EXERCISE INSTRUCTIONS: A verbatim repetition of the data below is requested, without images.

[Source records]
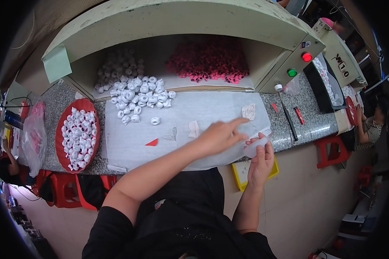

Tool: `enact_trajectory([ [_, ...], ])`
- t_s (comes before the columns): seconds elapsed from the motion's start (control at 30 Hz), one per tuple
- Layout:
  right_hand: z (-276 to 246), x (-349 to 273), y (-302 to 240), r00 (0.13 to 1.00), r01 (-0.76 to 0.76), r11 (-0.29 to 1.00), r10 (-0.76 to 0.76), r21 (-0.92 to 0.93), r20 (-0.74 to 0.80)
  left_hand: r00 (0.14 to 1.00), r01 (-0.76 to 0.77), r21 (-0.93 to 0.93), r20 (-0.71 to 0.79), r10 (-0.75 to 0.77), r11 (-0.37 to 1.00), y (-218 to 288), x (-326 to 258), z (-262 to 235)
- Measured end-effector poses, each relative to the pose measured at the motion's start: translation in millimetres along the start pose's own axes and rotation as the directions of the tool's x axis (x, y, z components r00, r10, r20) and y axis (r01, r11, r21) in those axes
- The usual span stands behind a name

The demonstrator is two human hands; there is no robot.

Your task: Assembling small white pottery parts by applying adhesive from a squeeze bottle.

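Note:
My left hand (220,137) reaches across the white paper sheet (138,149), index finger stretched out, holding nothing that I can see. Its fingertip is close to a crumpled whitish tissue (248,111). At the sheet's front right edge, my right hand (261,162) has its fingers closed round a translucent whitish piece, perhaps a small soft bottle (251,150). Small white round parts (140,93) are heaped at the back left of the sheet, one (155,121) apart from the heap. A red triangular scrap (151,142) and pale scraps (194,129) lie near my left forearm.
A pale green machine housing (181,19) arches over the back, with pink-red parts (207,60) inside. A red basket (60,142) of white parts stands left. Tweezers (289,122) and a red marker (299,115) lie right. Below the edge is a yellow tray (237,176). Another person (371,129) sits far right.

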State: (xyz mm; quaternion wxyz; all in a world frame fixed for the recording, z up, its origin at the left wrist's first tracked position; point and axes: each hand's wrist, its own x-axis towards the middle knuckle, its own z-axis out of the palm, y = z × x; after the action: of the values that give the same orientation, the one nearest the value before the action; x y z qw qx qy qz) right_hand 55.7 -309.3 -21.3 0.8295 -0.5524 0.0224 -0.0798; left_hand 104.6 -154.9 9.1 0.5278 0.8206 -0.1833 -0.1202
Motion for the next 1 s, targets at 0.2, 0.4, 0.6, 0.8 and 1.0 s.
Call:
enact_trajectory([
  [0.2, 19, 2, -9, 0.998, 0.057, 0.989, -0.058, -0.134, -0.004, 0.792, -0.088, 0.591, -0.447, 0.416, 0.802, -50, 89, 19],
  [0.4, 27, 11, 11, 0.99, 0.138, 0.937, -0.125, -0.32, 0.058, 0.961, 0.063, -0.198, -0.253, -0.113, 0.978, -18, 45, 4],
  [0.6, 38, 3, 14, 0.958, 0.288, 0.801, -0.243, -0.525, 0.155, 0.987, -0.095, -0.827, -0.151, -0.057, 0.554, -23, 9, 6],
  [0.8, 48, -14, 4, 0.884, 0.459, 0.736, -0.326, -0.498, 0.334, 0.965, -0.178, -0.866, -0.247, -0.09, 0.467, -9, -11, 1],
  [1.0, 47, -10, 2, 0.88, 0.475, 0.666, -0.36, -0.576, 0.309, 0.865, -0.298, -0.725, -0.48, -0.145, 0.621, 1, -2, 5],
])
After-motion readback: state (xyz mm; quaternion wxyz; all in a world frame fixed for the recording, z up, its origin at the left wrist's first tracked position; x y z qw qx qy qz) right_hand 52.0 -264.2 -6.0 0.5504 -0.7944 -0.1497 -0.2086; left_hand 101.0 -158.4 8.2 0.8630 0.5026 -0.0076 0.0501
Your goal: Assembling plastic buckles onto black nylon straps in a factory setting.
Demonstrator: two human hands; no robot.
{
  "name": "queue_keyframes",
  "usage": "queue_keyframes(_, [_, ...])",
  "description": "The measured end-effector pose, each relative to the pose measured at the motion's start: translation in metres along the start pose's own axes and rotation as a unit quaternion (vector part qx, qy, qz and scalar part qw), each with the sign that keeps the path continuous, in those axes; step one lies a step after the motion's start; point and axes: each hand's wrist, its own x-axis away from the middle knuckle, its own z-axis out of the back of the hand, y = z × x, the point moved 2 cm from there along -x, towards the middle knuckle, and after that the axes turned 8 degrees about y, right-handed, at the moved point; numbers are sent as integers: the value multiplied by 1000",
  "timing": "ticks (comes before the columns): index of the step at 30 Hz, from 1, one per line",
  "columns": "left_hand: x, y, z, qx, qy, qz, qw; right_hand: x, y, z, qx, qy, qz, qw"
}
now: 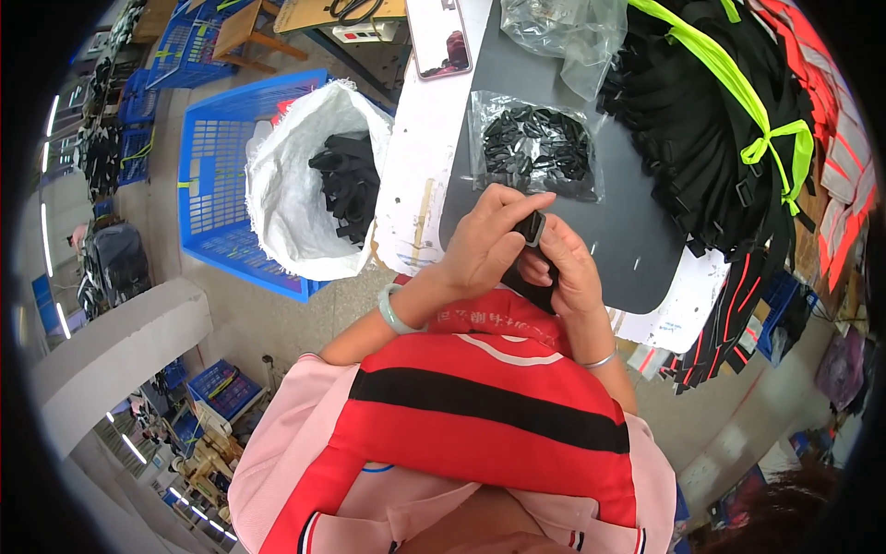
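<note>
While you hold the black strap (533,277) up over the worktop (415,175) edge | left hand (480,245) grip closed on its buckle (531,226) | right hand (568,268) pinches strap | bag of clips (535,148) close for reach

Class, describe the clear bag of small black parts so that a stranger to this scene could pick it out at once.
Start at the dark grey mat on the white table. Just beyond the person's hands lies the clear bag of small black parts. Unlike the crumpled clear bag farther up, it lies flat and packed dark.
</note>
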Motion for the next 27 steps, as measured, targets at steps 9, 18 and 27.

EXERCISE RESPONSE:
Tool: `enact_trajectory([ [_, ...], ])`
- t_s (comes before the columns): seconds elapsed from the motion's start (control at 30 Hz), one per tuple
- Layout:
  right_hand: z (-276 to 246), x (-349 to 273), y (-302 to 240), r00 (0.13 to 1.00), r01 (-0.76 to 0.76), r11 (-0.29 to 1.00), r10 (-0.76 to 0.76), r21 (-0.92 to 0.93), r20 (-0.74 to 0.80)
  left_hand: r00 (0.14 to 1.00), r01 (-0.76 to 0.77), r21 (-0.93 to 0.93), r20 (-0.71 to 0.79), r10 (-0.75 to 0.77), r11 (-0.37 to 1.00), y (-218 to 288), x (-326 to 258), z (-262 to 235)
- Measured end-effector poses, each relative to the pose measured at the motion's start: translation in millimetres along the start pose's own axes and rotation as the directions of the tool's x axis (x, y, z components r00, r10, r20) and y axis (r01, r11, r21) in those axes
- The usual span stands behind a name

The demonstrator is two human hands; there is no robot.

Your task: Assembling small white pottery parts by applying adhesive from a squeeze bottle.

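Note:
My left hand (220,137) reaches across the white paper sheet (138,149), index finger stretched out, holding nothing that I can see. Its fingertip is close to a crumpled whitish tissue (248,111). At the sheet's front right edge, my right hand (261,162) has its fingers closed round a translucent whitish piece, perhaps a small soft bottle (251,150). Small white round parts (140,93) are heaped at the back left of the sheet, one (155,121) apart from the heap. A red triangular scrap (151,142) and pale scraps (194,129) lie near my left forearm.
A pale green machine housing (181,19) arches over the back, with pink-red parts (207,60) inside. A red basket (60,142) of white parts stands left. Tweezers (289,122) and a red marker (299,115) lie right. Below the edge is a yellow tray (237,176). Another person (371,129) sits far right.
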
State: (xyz mm; quaternion wxyz; all in a world frame fixed for the recording, z up, its origin at the left wrist's first tracked position; point and axes: each hand's wrist, its own x-axis towards the middle knuckle, its own z-axis out of the palm, y = z × x; after the action: of the values that give the same orientation, the one nearest the value before the action; x y z qw qx qy qz) right_hand 55.7 -309.3 -21.3 0.8295 -0.5524 0.0224 -0.0798; left_hand 104.6 -154.9 9.1 0.5278 0.8206 -0.1833 -0.1202
Motion for the next 1 s, targets at 0.2, 0.4, 0.6, 0.8 and 1.0 s.
Call:
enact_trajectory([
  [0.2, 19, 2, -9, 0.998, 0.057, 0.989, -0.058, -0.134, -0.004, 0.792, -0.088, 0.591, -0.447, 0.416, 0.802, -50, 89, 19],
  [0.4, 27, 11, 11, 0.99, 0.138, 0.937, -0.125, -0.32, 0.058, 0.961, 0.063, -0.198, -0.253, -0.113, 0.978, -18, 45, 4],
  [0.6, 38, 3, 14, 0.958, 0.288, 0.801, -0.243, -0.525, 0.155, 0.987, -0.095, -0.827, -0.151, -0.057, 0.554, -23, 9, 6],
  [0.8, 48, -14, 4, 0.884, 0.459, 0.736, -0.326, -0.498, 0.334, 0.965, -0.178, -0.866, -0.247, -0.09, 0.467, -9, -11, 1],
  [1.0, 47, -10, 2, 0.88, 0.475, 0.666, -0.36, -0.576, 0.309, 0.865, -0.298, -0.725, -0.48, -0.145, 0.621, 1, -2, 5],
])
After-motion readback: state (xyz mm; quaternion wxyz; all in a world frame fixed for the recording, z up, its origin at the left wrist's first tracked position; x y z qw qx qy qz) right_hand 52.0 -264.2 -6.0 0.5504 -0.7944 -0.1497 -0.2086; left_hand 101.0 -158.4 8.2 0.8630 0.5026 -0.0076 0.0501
Your goal: Assembling plastic buckles onto black nylon straps in a factory setting.
Demonstrator: two human hands; no robot.
{
  "name": "queue_keyframes",
  "usage": "queue_keyframes(_, [_, ...])",
  "description": "The measured end-effector pose, each relative to the pose measured at the motion's start: translation in metres along the start pose's own axes and rotation as a unit quaternion (vector part qx, qy, qz and scalar part qw), each with the sign that keeps the path continuous, in those axes; step one lies a step after the motion's start; point and axes: each hand's wrist, its own x-axis away from the middle knuckle, its own z-axis out of the back of the hand, y = z × x, the point moved 2 cm from there along -x, towards the middle knuckle, and after that the axes turned 8 degrees about y, right-handed, at the moved point; numbers are sent as integers: the value multiplied by 1000",
  "timing": "ticks (comes before the columns): index of the step at 30 Hz, from 1, one per line",
  "columns": "left_hand: x, y, z, qx, qy, qz, qw; right_hand: x, y, z, qx, qy, qz, qw"
}
now: 
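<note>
While you hold the black strap (533,277) up over the worktop (415,175) edge | left hand (480,245) grip closed on its buckle (531,226) | right hand (568,268) pinches strap | bag of clips (535,148) close for reach

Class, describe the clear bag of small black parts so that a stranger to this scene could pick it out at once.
Start at the dark grey mat on the white table. Just beyond the person's hands lies the clear bag of small black parts. Unlike the crumpled clear bag farther up, it lies flat and packed dark.
</note>
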Motion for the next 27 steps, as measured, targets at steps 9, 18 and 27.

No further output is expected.